I walked into Elle’s room one night to snuggle with her and tuck her into bed. I found her crying under the covers.
When I asked what was wrong, she said she was stressed and that she had too much to do. She went into this long list of things she did not get done that day that were due the next day for an extracurricular activity she was involved with even though she had been busy all afternoon. She was way overwhelmed and burdened and she wanted to quit.
Now at this point, you may expect me to go into some lecture about how she committed to something and she needs to stick to her commitments; or how she could get up early in the morning and complete her assignments because it is her responsibility; or how she would just need to suck it up because life is hard and she can do hard things.

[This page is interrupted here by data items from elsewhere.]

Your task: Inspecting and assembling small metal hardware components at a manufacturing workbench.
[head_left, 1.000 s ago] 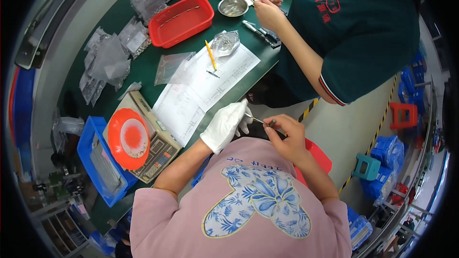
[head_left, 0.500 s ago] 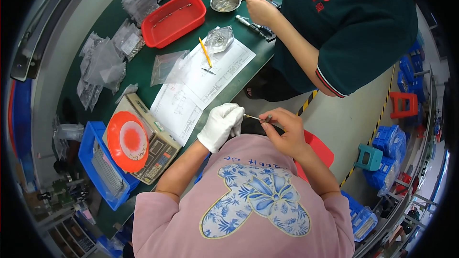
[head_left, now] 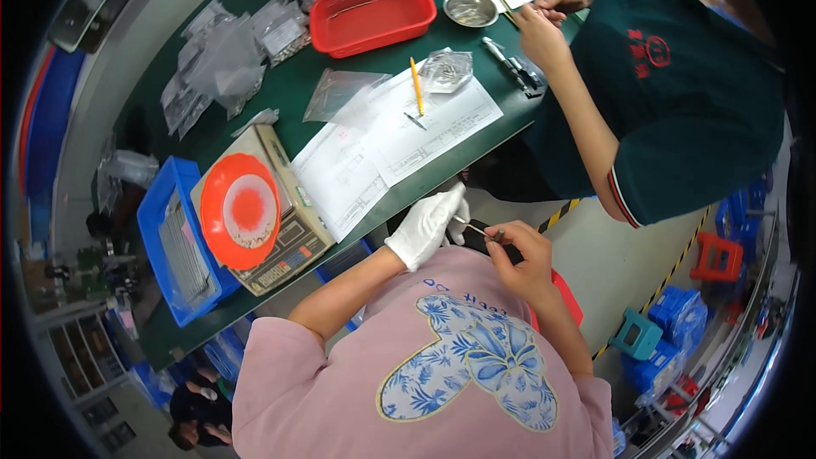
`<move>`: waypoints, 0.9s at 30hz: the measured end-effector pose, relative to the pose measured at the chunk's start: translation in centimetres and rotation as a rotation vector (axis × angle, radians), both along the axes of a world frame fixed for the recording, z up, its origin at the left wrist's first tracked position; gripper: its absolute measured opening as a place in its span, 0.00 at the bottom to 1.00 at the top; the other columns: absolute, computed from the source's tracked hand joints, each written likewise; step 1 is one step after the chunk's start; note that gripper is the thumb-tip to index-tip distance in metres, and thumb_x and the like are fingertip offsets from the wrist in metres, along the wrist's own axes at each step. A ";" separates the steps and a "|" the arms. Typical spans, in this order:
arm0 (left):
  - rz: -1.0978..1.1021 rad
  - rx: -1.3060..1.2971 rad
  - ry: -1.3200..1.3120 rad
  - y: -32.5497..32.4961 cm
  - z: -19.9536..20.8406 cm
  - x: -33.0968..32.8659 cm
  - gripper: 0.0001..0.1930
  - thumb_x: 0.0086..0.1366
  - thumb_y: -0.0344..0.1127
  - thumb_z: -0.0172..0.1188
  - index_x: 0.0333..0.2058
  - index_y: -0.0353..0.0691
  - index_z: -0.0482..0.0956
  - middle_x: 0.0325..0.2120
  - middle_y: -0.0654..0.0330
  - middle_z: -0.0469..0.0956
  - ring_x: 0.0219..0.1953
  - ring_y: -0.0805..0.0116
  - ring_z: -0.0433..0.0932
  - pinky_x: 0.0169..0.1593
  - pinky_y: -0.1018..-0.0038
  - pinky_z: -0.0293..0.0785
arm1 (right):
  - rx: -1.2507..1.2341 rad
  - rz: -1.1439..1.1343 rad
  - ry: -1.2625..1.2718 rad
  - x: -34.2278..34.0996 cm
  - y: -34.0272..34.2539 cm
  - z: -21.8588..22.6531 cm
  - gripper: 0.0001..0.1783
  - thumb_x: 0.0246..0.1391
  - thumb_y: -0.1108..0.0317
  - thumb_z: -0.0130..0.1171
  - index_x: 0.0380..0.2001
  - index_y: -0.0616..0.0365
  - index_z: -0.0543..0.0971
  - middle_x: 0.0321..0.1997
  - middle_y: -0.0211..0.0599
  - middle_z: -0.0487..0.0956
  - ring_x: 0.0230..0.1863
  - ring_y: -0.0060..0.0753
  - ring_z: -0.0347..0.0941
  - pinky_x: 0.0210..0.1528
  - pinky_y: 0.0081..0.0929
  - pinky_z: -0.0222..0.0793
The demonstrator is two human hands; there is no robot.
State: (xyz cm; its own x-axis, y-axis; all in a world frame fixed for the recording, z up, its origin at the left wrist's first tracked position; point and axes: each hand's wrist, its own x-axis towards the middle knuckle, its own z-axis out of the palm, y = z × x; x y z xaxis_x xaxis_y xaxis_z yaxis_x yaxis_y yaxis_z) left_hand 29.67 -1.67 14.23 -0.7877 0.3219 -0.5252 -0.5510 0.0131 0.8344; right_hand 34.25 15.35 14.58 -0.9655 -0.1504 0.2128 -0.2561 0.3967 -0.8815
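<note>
In front of my chest, just off the table's near edge, my left hand (head_left: 432,225) wears a white glove. Its fingers are closed around one end of a thin metal rod (head_left: 473,228). From the right, my bare right hand (head_left: 523,259) pinches the rod's other end, where a small dark grey piece (head_left: 498,236) shows between thumb and forefinger. The rod spans the gap between both hands, slightly tilted. What the gloved fingertips cover is hidden, and the rod's exact kind is too small to tell.
Printed drawing sheets (head_left: 382,157) lie on the green table with a yellow pencil (head_left: 416,85). A scale (head_left: 293,242) carries an orange dish (head_left: 219,221) beside a blue tray (head_left: 159,238). Farther off are a red bin (head_left: 374,21) and metal bowl (head_left: 470,8). A co-worker (head_left: 671,110) holds a caliper.
The whole view has shifted, so table and hands sit farther right. My gloved fingers have turned and now point more upward. Both hands still hold the rod.
</note>
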 end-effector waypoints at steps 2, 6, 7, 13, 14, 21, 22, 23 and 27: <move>-0.022 0.125 0.037 0.0 -0.6 0.2 0.19 0.63 0.46 0.45 0.19 0.38 0.66 0.12 0.67 0.62 0.13 0.78 0.64 0.21 0.81 0.63 | -0.013 -0.020 -0.028 -0.2 0.1 -0.2 0.09 0.38 0.80 0.57 0.28 0.63 0.76 0.23 0.37 0.75 0.23 0.27 0.73 0.26 0.18 0.67; -0.137 0.070 0.105 -0.7 -0.9 -0.1 0.17 0.63 0.42 0.45 0.20 0.38 0.66 0.13 0.67 0.63 0.13 0.78 0.64 0.20 0.81 0.62 | -0.031 0.040 -0.092 -0.6 0.4 -0.1 0.08 0.41 0.84 0.54 0.30 0.67 0.74 0.27 0.39 0.74 0.26 0.23 0.71 0.29 0.15 0.66; -0.124 0.054 0.066 -0.8 -1.1 -0.1 0.16 0.63 0.42 0.46 0.20 0.39 0.67 0.13 0.67 0.63 0.13 0.79 0.63 0.19 0.82 0.61 | -0.035 0.048 -0.097 -0.7 0.4 -0.1 0.08 0.42 0.83 0.54 0.30 0.68 0.74 0.27 0.38 0.74 0.26 0.22 0.71 0.29 0.15 0.66; 0.009 0.183 0.031 -0.8 -1.2 -0.1 0.12 0.63 0.38 0.46 0.24 0.39 0.68 0.16 0.67 0.65 0.16 0.80 0.64 0.20 0.82 0.62 | -0.037 0.022 -0.140 -1.0 0.2 0.3 0.08 0.41 0.83 0.54 0.29 0.67 0.74 0.26 0.38 0.74 0.26 0.22 0.71 0.29 0.15 0.66; 0.011 0.183 0.030 -0.8 -1.3 0.0 0.12 0.63 0.38 0.46 0.24 0.39 0.68 0.16 0.67 0.65 0.16 0.80 0.64 0.20 0.82 0.62 | -0.037 0.024 -0.141 -1.0 0.2 0.3 0.08 0.41 0.83 0.54 0.29 0.67 0.74 0.26 0.38 0.74 0.26 0.22 0.71 0.29 0.15 0.66; -0.170 -0.028 0.030 -0.7 -1.6 -0.3 0.12 0.63 0.41 0.48 0.26 0.39 0.68 0.17 0.66 0.65 0.16 0.80 0.64 0.20 0.83 0.61 | 0.008 0.061 -0.137 -0.6 0.2 0.0 0.08 0.41 0.83 0.54 0.29 0.67 0.74 0.26 0.38 0.75 0.26 0.22 0.72 0.30 0.15 0.66; -0.076 0.084 -0.012 -0.7 -1.4 -0.2 0.13 0.63 0.42 0.49 0.24 0.39 0.69 0.16 0.66 0.65 0.16 0.80 0.63 0.20 0.82 0.61 | -0.002 0.029 -0.139 -0.6 0.1 0.0 0.08 0.42 0.83 0.54 0.30 0.67 0.74 0.26 0.37 0.75 0.26 0.22 0.72 0.30 0.15 0.66; 0.017 0.196 -0.054 -0.6 -1.3 0.0 0.14 0.63 0.42 0.49 0.23 0.38 0.69 0.16 0.66 0.65 0.15 0.80 0.63 0.20 0.82 0.61 | -0.002 0.033 -0.139 -0.6 0.1 0.0 0.08 0.42 0.83 0.54 0.30 0.67 0.74 0.26 0.37 0.75 0.26 0.22 0.72 0.30 0.15 0.66; 0.024 0.131 0.191 -0.3 -3.1 0.8 0.16 0.63 0.43 0.49 0.20 0.38 0.69 0.15 0.66 0.65 0.14 0.79 0.62 0.20 0.80 0.61 | -0.045 -0.025 -0.232 -0.6 0.2 0.2 0.08 0.42 0.82 0.54 0.30 0.66 0.74 0.26 0.37 0.75 0.27 0.22 0.72 0.31 0.15 0.66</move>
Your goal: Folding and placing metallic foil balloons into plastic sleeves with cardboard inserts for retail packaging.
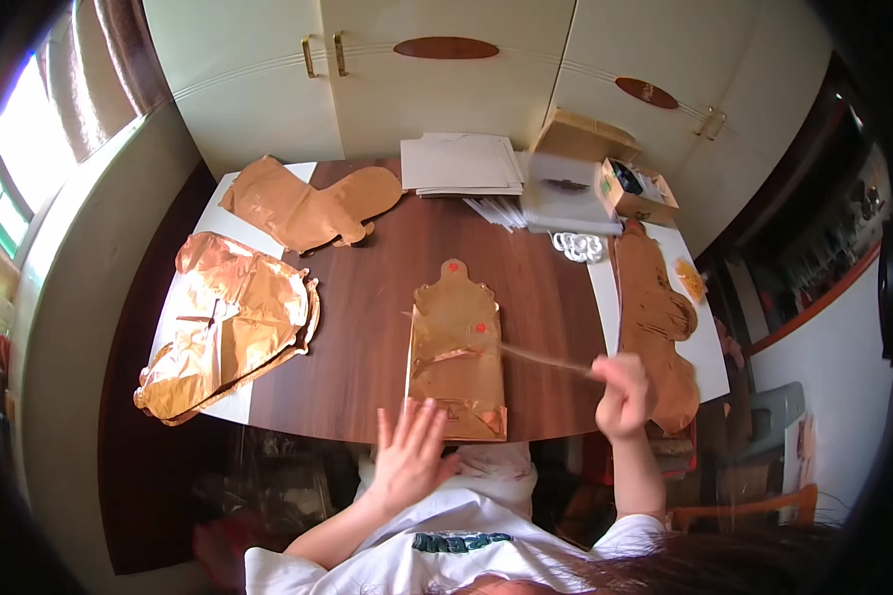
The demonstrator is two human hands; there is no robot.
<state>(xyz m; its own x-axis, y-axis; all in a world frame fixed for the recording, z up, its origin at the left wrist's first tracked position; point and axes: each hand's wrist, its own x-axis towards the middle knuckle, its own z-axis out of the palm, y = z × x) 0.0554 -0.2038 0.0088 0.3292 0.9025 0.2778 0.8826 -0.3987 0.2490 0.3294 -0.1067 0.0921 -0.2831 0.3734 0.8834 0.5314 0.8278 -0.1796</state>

But instead I said, “Go ahead and quit, honey, it is okay.”
She peeked her head out of the covers and looked at me with a bit of confusion.
I went on to tell Elle that one of the best lessons she can learn as a girl and as a woman is how and when to say No. To know when enough is enough. To realize when you have taken on too much. To know when your plate is too full. And how to manage your stress levels.
I told Elle it takes just as much courage to say ‘no’ as it does to say ‘yes’. And I told her that many grown women still haven’t figured out how to protect themselves from the burden of too much to do brought on by themselves.
I wanted Elle to learn these principles young. It is better for her to learn her limits in 5th grade than when she is a mom with 5 kids.
I went on to tell her she doesn’t have to be involved in everything. That her worth is not based on what she does or accomplishes or how many activities she is involved in, but rather her worth is based on who she is when no one is watching.
Now what you might expect is that I did have Elle handle her own choice to quit. I told her this was her decision and her responsibility and she would have to handle it. Elle knew from previous experience that I would not save the day here. So she talked to her teacher the next day all by herself and she quit the club.
I was curious how the teacher would handle the quit. Would she guilt her into following through or would she recognize a diligent girl knowing her limits? According to Elle, she bawled as she talked to her teacher. And luckily, her teacher was kind and compassionate and said, “I know what it feels like when life gets too much.” (Thank you, wise woman.)
Although Elle dropped one extracurricular activity, she is still plenty busy with dance, piano, Battle of the Books, state report, Activity Days, chores, The Great American Award and just being a kid.
Each case is different and sometimes we need to push our kids to continue and not give up and to stick with a difficult task. But this was not one of those times.
In our case, I don’t see Elle as a quitter. I see her as a young girl that works hard in many different areas and recognized that she was over committed. I am proud that she acknowledged that life was just too much and that she had the courage to do something about it.
In my opinion, she is forming great habits for womanhood.